Return only the tail of the data below, word for word: the line with "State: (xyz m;" and each line after it through the final one.

┏━━

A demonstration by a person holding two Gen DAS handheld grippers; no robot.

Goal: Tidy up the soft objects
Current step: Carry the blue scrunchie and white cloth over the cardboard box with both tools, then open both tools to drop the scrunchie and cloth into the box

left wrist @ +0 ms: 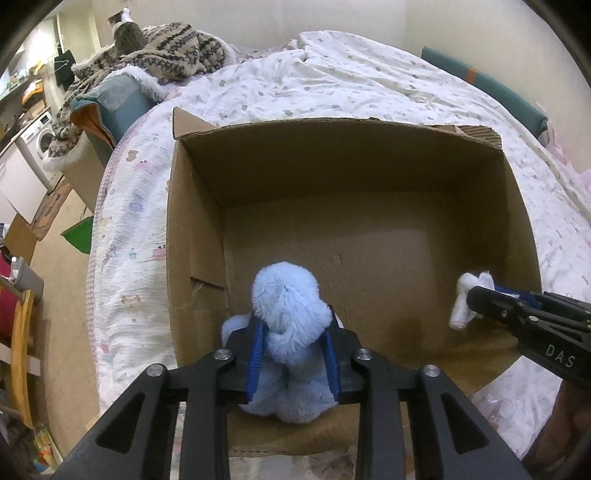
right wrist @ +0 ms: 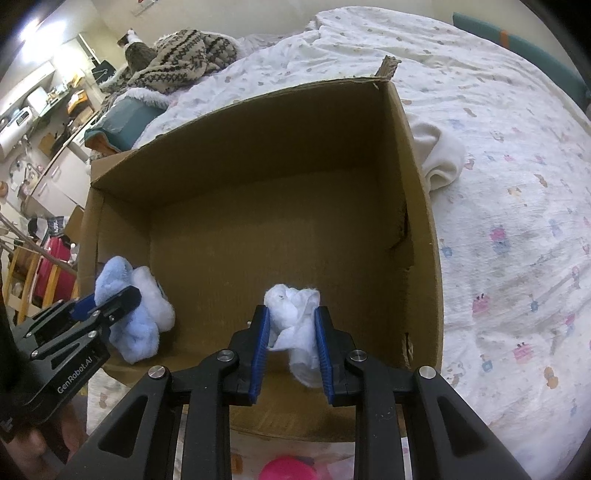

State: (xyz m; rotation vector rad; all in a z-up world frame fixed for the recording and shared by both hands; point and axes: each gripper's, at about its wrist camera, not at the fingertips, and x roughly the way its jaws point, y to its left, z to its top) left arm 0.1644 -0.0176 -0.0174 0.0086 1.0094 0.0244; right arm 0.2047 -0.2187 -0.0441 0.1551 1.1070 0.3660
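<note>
An open cardboard box (left wrist: 199,229) (right wrist: 417,206) sits on the bed, its floor bare. My left gripper (left wrist: 295,350) is shut on a fluffy light-blue soft toy (left wrist: 288,306) and holds it over the box's near left corner; the toy also shows in the right wrist view (right wrist: 129,306). My right gripper (right wrist: 291,336) is shut on a white soft cloth (right wrist: 295,317) and holds it over the box's near right part; the cloth also shows in the left wrist view (left wrist: 465,299).
The bed has a white printed quilt (left wrist: 332,81) (right wrist: 517,221). A cream cloth (right wrist: 439,155) lies against the box's right outer wall. A pink object (right wrist: 288,469) lies in front of the box. A knit blanket and a cat (left wrist: 127,33) are at the far left.
</note>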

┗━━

■ TASK RESULT
State: (xyz m; rotation vector rad; all in a z-up world frame fixed for the recording and shared by both hands; point and axes: each gripper's, at about its wrist camera, not at the fingertips, and x roughly the way its jaws point, y to its left, z to its top) left arm 0.1644 -0.0176 -0.0174 0.0086 1.0094 0.0244; right arm 0.2047 -0.2187 -0.0441 0.1551 1.1070 0.3660
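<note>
An open cardboard box (left wrist: 199,229) (right wrist: 417,206) sits on the bed, its floor bare. My left gripper (left wrist: 295,350) is shut on a fluffy light-blue soft toy (left wrist: 288,306) and holds it over the box's near left corner; the toy also shows in the right wrist view (right wrist: 129,306). My right gripper (right wrist: 291,336) is shut on a white soft cloth (right wrist: 295,317) and holds it over the box's near right part; the cloth also shows in the left wrist view (left wrist: 465,299).
The bed has a white printed quilt (left wrist: 332,81) (right wrist: 517,221). A cream cloth (right wrist: 439,155) lies against the box's right outer wall. A pink object (right wrist: 288,469) lies in front of the box. A knit blanket and a cat (left wrist: 127,33) are at the far left.
</note>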

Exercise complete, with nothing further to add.